- **BRIEF**
Transcribe, starting at the line with "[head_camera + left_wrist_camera" and ending at the line with "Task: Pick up", every line of the material below exactly, but leave out the pictures and anything outside that span.
++++++++
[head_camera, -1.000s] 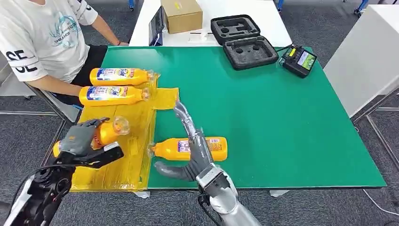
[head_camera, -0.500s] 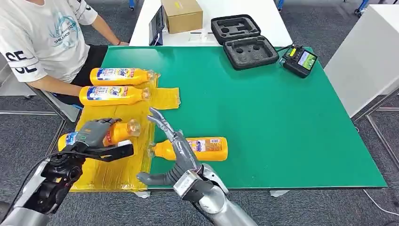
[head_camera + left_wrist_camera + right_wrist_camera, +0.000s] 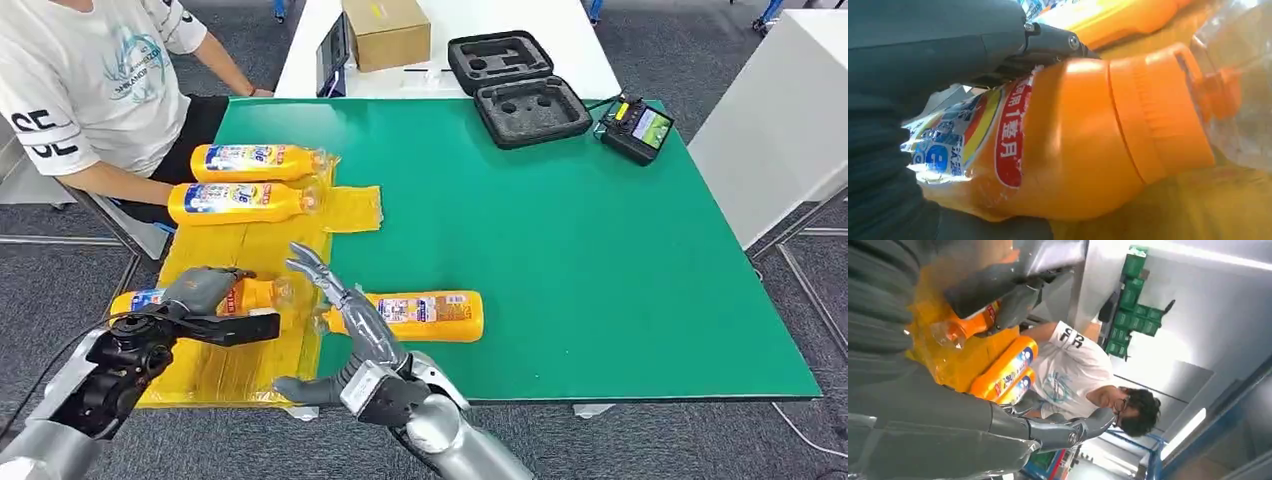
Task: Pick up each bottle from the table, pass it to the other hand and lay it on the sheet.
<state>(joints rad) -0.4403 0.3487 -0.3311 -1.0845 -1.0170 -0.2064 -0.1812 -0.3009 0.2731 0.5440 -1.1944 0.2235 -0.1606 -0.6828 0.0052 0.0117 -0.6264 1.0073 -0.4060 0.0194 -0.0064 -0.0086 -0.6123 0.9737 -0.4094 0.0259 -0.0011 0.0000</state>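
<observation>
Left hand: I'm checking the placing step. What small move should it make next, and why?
Probably open and let go. The left hand grips a bottle that already lies low over the yellow sheet, and the right hand is open and apart from it.

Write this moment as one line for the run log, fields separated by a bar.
left hand: holds bottle low over yellow sheet | right hand: open, empty | two bottles on sheet | one bottle on green table

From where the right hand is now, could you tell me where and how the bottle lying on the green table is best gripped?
Grip the bottle on the green table around its labelled middle, coming down from above. It lies on its side, cap toward the yellow sheet, so the round body offers the broadest hold, while the neck looks narrow. The right hand, fingers spread, hovers near its cap end, so probably a short reach.
</observation>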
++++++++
- **RESPONSE**
[head_camera + left_wrist_camera + right_wrist_camera, +0.000s] 
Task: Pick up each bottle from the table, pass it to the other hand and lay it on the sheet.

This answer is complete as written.